Time Is Money and Cash(flow) Is King

BY: Benjamin L. Swanson


As a working father, with as many commitments outside of work as I do at the office, I value my time.  In a society that constantly requires more of your time it can be difficult to balance a career or business with family life which is also more demanding every day. I know I am not the only one who feels this way.  Add to that volunteering, community events and projects, or hobbies and the hours in the day become even more precious.  

As a Business Banker with the State Bank of Cross Plains I come in contact with a variety of customers, business owners and other professionals who are dealing with the same issue.  With a major in economics my natural tendency is to address this issue by creating efficiencies.  For me that means budgeting time for scheduling my week, processing paperwork, and doing a little writing, not to mention mowing the lawn.  I’ve also been able to pair this perspective of generating efficiencies with some of the tools provided by State Bank to get some time back for my customers in several different ways.

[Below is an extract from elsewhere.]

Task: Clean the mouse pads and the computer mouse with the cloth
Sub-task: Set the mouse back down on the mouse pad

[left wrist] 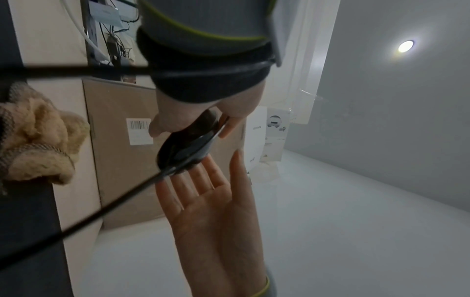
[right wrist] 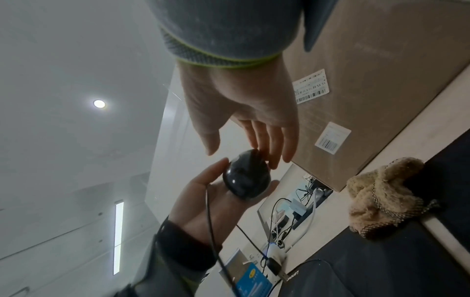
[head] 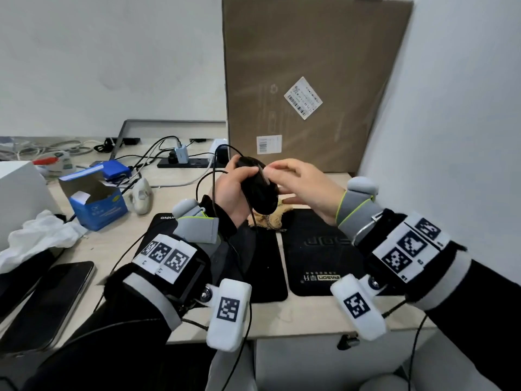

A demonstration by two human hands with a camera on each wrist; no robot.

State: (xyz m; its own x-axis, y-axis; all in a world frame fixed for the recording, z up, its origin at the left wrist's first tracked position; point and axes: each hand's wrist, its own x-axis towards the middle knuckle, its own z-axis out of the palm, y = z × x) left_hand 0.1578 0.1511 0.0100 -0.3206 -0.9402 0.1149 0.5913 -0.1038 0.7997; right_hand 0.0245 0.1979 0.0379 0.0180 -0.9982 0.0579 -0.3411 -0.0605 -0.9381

You may be asking yourself, can my bank really save me time.  The short answer is: Yeah, we can do that!  Most small business owners are experts at getting the “work” done. Fewer are experts at managing funding needs for contract expenses, costs of goods sold, billing and receivables, and monthly operating expenses, all while continuing to bid new projects or contact new buyers for a product or service. Fortunately, you can use tools provided by the bank to help you create efficiencies in your cashflow cycle. What are you spending time on at your business and where else might you like to be spending that time? 

This conversation is easiest with a start-up business when I can have a customer outline their business plan and challenge some of the unknowns with options the bank can provide to help.  For instance;

  • How are you funding your contract expenses?
  •  What are you intending to use for a billing process?
  • What purchases do you intend to use your business credit card for, and how does that relate to the limit that you will need?
These questions may not take priority when putting together a business plan, but if overlooked they can create some big time demands for any small business.  Some of these questions may be overlooked by a seasoned business owner.  In that case the question isn’t what am I doing wrong, but how can I create more efficiencies for my business?  When that same conversation is approached in this way by an seasoned business owner it allows the banker to offer some considerations that focus on efficiencies and profitability. 

Let’s consider a business line of credit. Yes, it is comforting to know you have funds available in case of emergency, but what if you could regularly use those funds to pay for the up-front costs of new sales contracts? The immediate result is that the funds you would have otherwise used will remain in your operating account to be available for use elsewhere. This could be to acquire additional assets, or maybe enter into another contract sooner than you would have been able to do otherwise (saving time). Either option would have a direct impact on your bottom line (increased efficiency). The discipline here involves repaying the funds drawn on the line when the payment for the original contract is collected. This both minimizes your interest expense and allows for your line to be available again the next time you encounter up front expenses. 

Continuing this line of thought, have you considered using your line of credit to replace a business credit card that regularly carries a balance? An appropriately managed line of credit will often cost half the interest expense of a credit card. Depending on the types of purchases you use the credit card for, this may be another viable option to create efficiency with your line of credit. It isn’t always appropriate, but it can be particularly effective for seasonal businesses or businesses that regularly enter into 90 day contracts. 

Another specific example would be how you handle billing your customers. If you are using QuickBooks or another software program that allows you to track expenses and revenues as well as customer and project information, this is a great practice that creates many efficiencies. But have you ever considered using a digital portal on a company computer? Your merchant service provider can offer you this option which could automatically generate monthly or quarterly bills, as well as allow your customer to set up automatic regular payments with you. How much time could you save if you didn’t have to enter a regular monthly bill into your system for your customers? Could you use that time to prospect new customers, generate more widgets, or maybe even mow the lawn?

There are many business owners that diligently adhere to best practices, but the dynamics of operating a business are fluid. It’s easy to miss opportunities that create efficiencies to save you time and positively impact your bottom line.  It’s also evident that some truths of doing business remain constant. Time is money. Cash is king. Most of these ideas aren’t new, but the question remains, when is the last time you reviewed the management of your cashflow cycle with your business banker?